For most of human history, the idea that machines would evolve to the point that they would assist humans in decision-making was the stuff of science fiction. Science fiction writers have long been of two minds about what might happen to humans if machines could actually “think.” One vision was decidedly Utopian. Machines helped humans solve problems beyond their ability to resolve, and partnered with humans to carry out the run-of-the-mill, mundane work humans perform, freeing us to pursue higher callings.
To a large extent, that vision is being realized. Driverless cars are tested on our roads today. Autopilot devices fly the planes we travel on across continents. Surgical robots perform operations too delicate for human hands. High-speed computers make stock and commodity trading decisions in microseconds, by-passing the delay of human intervention. And, as forecasted, industrial robots now perform much of the routinized, assembly-line work that marked the Industrial Revolution.

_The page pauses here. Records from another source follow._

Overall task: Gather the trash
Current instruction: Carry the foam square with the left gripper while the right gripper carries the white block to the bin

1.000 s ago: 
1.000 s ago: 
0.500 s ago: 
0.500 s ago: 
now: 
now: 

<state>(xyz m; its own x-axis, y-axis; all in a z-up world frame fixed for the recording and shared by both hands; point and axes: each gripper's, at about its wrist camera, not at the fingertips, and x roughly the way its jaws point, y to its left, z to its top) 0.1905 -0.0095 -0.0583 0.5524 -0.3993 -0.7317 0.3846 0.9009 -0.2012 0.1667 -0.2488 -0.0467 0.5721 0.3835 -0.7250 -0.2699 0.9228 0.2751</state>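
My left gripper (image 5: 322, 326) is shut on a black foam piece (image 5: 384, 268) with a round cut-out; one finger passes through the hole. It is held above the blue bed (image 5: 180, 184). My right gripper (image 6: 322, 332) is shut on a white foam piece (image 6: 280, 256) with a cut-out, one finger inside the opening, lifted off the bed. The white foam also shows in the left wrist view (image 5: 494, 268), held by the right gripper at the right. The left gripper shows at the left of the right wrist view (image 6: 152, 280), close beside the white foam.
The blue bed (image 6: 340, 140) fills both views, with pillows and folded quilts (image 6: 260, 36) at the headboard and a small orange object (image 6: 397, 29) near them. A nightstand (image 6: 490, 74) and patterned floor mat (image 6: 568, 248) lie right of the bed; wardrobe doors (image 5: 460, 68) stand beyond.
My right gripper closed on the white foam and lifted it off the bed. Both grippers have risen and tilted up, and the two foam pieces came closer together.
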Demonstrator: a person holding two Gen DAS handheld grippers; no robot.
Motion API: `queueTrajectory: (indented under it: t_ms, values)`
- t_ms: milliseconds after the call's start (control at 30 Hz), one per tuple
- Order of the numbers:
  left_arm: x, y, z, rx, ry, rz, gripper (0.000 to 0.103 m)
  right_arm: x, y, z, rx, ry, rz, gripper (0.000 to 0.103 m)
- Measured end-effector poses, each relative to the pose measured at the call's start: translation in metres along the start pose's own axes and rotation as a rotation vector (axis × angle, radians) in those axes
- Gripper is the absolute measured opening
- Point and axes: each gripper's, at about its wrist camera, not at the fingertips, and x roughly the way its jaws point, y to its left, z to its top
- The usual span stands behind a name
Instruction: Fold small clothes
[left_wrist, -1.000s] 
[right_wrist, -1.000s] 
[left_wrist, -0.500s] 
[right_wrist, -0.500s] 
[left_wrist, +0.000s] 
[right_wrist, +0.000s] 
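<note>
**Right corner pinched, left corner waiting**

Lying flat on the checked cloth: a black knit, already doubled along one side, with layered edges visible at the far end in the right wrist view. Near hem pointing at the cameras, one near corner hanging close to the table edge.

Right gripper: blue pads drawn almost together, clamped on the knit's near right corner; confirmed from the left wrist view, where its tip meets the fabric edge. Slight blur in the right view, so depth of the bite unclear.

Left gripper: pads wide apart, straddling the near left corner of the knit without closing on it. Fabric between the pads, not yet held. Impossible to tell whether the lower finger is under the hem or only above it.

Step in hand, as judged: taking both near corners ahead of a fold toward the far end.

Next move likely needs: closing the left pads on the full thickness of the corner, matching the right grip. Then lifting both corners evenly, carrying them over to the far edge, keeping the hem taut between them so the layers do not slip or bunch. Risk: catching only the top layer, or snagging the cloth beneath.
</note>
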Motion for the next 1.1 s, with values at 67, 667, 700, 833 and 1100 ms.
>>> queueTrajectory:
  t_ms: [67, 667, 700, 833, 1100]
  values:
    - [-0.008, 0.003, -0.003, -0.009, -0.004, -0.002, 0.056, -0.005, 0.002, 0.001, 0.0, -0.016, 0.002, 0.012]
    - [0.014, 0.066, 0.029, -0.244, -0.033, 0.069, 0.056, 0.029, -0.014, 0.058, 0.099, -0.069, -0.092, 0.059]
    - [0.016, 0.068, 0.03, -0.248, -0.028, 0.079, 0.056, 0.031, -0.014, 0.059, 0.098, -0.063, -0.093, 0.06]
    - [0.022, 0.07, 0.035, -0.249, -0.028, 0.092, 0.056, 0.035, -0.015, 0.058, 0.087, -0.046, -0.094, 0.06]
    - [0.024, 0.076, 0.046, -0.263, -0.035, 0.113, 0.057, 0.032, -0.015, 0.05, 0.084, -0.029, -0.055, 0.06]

The growing dominance of robots in the manufacturing sector, which has caused enormous economic dislocation and triggered the erosion of our middle class, also feeds into the darker vision of the potential competition between machines and humans. Perhaps the best science fiction expresses the dystopian view that, at some point, autonomously thinking machines will turn on humans and pose an existential threat to the human race. Indeed, more than a few artificial intelligence experts, including Stephen Hawkins and Elon Musk, worry that that point is not long off, even though no one would contend that today’s machines have reached a level of beyond-human-intelligence, or “singularity,” that poses that sort of risk.